Sorry for the lag here; I did do the audit last week, and this plus the image loading content stuff from bug 634983 seem to be the only issues.

Comment 11

[Boris Zbarsky [:bzbarsky]]

Oh, and the long-term-correct fix is to stop allowing untrusted content to access this interface, but the upcoming patch will fix things for now.

Comment 12

[Boris Zbarsky [:bzbarsky]]

Attachment: fix

Comment 13

[Boris Zbarsky [:bzbarsky]]

Comment on attachment 515685 [details] [diff] [review]
fix

This applies to both branches with only a bit of fuzz.

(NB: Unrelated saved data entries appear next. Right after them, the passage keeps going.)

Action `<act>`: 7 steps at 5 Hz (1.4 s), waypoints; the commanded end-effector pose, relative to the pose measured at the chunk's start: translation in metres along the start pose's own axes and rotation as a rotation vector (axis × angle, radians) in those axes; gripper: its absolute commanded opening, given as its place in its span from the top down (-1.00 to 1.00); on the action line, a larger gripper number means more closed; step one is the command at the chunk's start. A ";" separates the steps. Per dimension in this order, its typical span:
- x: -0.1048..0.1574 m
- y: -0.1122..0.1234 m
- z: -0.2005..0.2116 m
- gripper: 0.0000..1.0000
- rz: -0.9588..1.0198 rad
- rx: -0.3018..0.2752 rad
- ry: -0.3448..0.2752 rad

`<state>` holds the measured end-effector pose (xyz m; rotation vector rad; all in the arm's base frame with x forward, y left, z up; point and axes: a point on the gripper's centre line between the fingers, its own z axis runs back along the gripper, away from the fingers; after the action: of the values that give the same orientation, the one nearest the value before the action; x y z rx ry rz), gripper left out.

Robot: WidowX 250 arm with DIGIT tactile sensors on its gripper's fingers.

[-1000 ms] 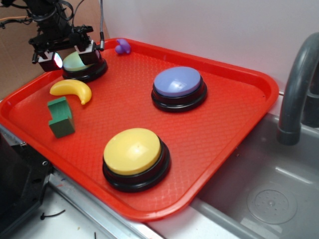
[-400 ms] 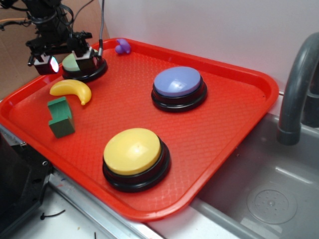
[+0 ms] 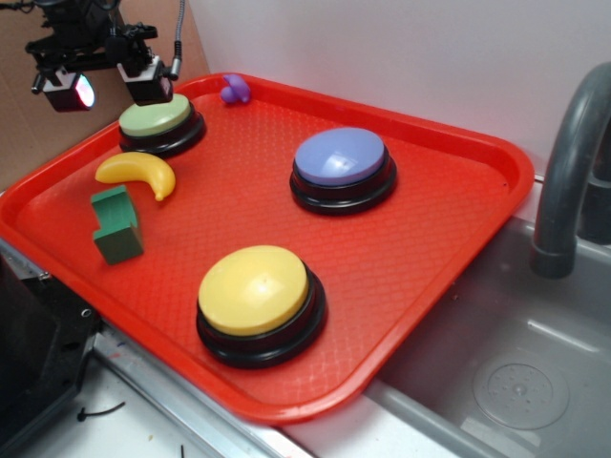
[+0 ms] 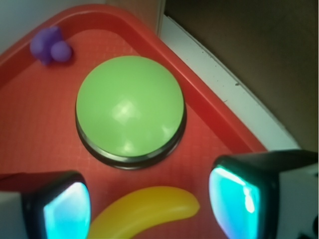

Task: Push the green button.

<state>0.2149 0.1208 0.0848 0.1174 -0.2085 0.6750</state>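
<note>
From the exterior view, the green button [image 3: 156,116], a pale-green dome on a black round base, sits dome-up in the red tray's [image 3: 449,258] far left corner, the gripper [image 3: 103,84] above it, spread wide and empty. In the wrist view the green button [image 4: 130,110] is round with no long axis, above the yellow banana [image 4: 144,213], both fingers [image 4: 235,199] apart.

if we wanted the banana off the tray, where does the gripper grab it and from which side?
Grip the banana across its thick middle, coming straight down from above. It lies flat on the red tray, curved, ends tapering, so the middle gives the surest hold. The green block and green button stand nearby but apart.
</note>
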 end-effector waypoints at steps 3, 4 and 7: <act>-0.007 -0.001 0.071 -1.00 -0.042 -0.035 -0.136; -0.018 -0.006 0.089 -1.00 -0.103 -0.086 -0.148; -0.041 -0.033 0.126 -1.00 -0.264 -0.126 -0.159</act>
<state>0.1832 0.0367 0.1773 0.0736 -0.3303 0.3856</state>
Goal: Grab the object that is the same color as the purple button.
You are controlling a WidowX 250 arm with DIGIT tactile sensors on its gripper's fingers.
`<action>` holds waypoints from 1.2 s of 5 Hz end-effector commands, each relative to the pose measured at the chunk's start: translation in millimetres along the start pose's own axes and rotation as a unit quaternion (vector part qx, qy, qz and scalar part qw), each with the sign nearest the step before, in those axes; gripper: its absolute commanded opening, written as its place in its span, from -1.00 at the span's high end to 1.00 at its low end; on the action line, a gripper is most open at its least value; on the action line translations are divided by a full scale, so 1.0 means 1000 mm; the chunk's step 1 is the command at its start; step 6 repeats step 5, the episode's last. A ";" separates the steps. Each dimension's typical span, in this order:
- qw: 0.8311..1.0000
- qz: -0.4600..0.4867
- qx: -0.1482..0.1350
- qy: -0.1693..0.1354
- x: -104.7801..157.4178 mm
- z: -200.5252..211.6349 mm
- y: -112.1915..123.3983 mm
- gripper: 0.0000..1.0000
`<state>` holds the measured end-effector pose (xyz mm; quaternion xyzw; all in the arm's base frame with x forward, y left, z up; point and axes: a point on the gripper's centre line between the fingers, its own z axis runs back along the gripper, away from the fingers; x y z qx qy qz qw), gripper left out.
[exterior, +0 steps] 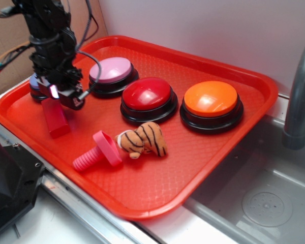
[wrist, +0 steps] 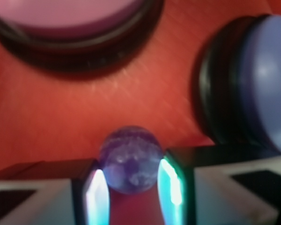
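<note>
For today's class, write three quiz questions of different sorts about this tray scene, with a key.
1. True or false: the purple ball sits between the gripper's fingers.
2. Which button lies closest to the toy tiger? A) pink button B) red button C) purple button
3. Fill in: the pink screw lies on the red ____.

Key: 1 true; 2 B; 3 tray.
</note>
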<state>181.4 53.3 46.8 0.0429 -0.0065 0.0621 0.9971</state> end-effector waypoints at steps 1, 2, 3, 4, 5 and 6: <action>0.998 -0.028 -0.010 -0.056 0.007 0.075 -0.012 1.00; 0.993 -0.083 -0.058 -0.062 0.005 0.103 -0.029 1.00; 0.986 -0.134 -0.089 -0.053 0.000 0.121 -0.049 1.00; 0.983 -0.151 -0.095 -0.042 -0.003 0.128 -0.061 1.00; 0.988 -0.131 -0.077 -0.016 -0.006 0.125 -0.052 1.00; 0.988 -0.131 -0.077 -0.016 -0.006 0.125 -0.052 1.00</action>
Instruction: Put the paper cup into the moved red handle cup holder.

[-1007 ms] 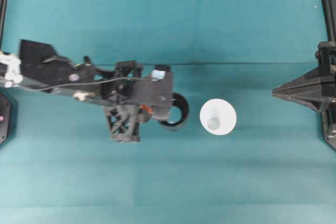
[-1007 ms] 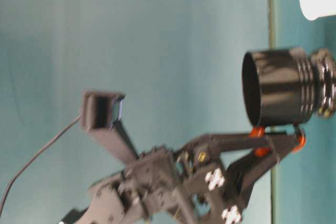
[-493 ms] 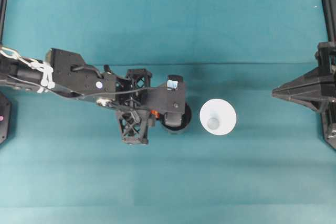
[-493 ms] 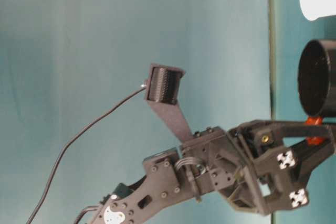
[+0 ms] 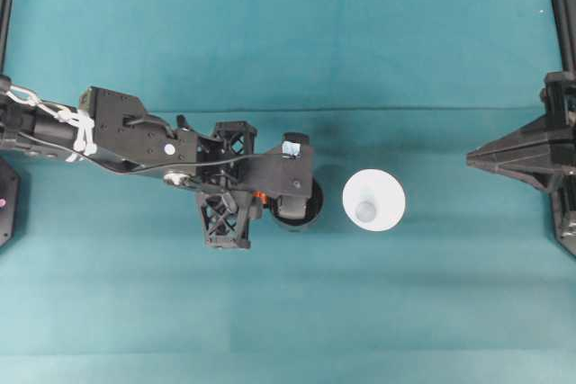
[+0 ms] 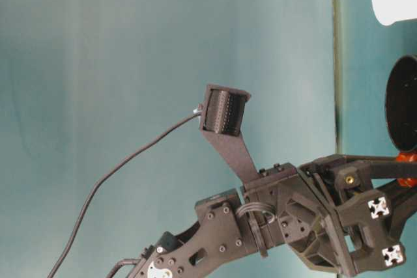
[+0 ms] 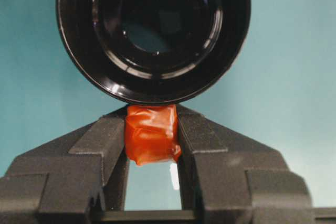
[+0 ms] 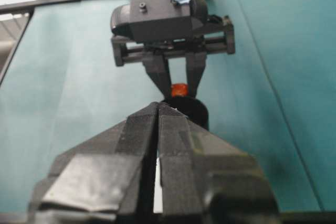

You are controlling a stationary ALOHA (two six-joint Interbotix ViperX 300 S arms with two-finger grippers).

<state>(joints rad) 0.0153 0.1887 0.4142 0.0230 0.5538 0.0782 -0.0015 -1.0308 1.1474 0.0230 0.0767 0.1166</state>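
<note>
A robotics lab: teal cloth-covered table (image 5: 297,312), black frame rails (image 5: 563,6), backdrop

Even soft overhead light, faint shadows, glare inside the glossy holder (image 7: 152,30), wrist views soft-focused

Both fingers (image 7: 100,145) pinch the black red handle cup holder's (image 7: 152,35) orange tab.

One white paper cup (image 5: 373,201). One black red handle cup holder (image 7: 153,35), with one red-orange tab. Two grippers: left gripper (image 7: 152,135) and right gripper (image 8: 157,109). One teal table (image 5: 288,312).
</note>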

The other option is to implement the channel redirect listener on a non-scriptable helper object instead of on the element itself.  jst, let me know if you'd prefer that?

Comment 14

[Johnny Stenback (:jst)]

Comment on attachment 515685 [details] [diff] [review]
fix

I think this'll do for now, until we have bindings that lets us selectively expose stuff only where we intend to expose stuff...

Comment 15

[Johnny Stenback (:jst)]

Fix landed:

http://hg.mozilla.org/mozilla-central/rev/262b38ced70e

Comment 16

[LegNeato]

Comment on attachment 515685 [details] [diff] [review]
fix

approved for 1.9.2.15 and 1.9.1.18

Comment 17

[Boris Zbarsky [:bzbarsky]]

Pushed:
  http://hg.mozilla.org/releases/mozilla-1.9.2/rev/c24f21581d77
  http://hg.mozilla.org/releases/mozilla-1.9.1/rev/442b50206d50

Comment 18

[Daniel Veditz [:dveditz]]

The "3.6.15" we're releasing today does not fix this bug, the release containing this bug fix has been renamed to "3.6.16" and the bugzilla flags will be updated to reflect that soon. Today's release is a re-release of 3.6.14 plus a fix for a bug that prevented many Java applets from starting up.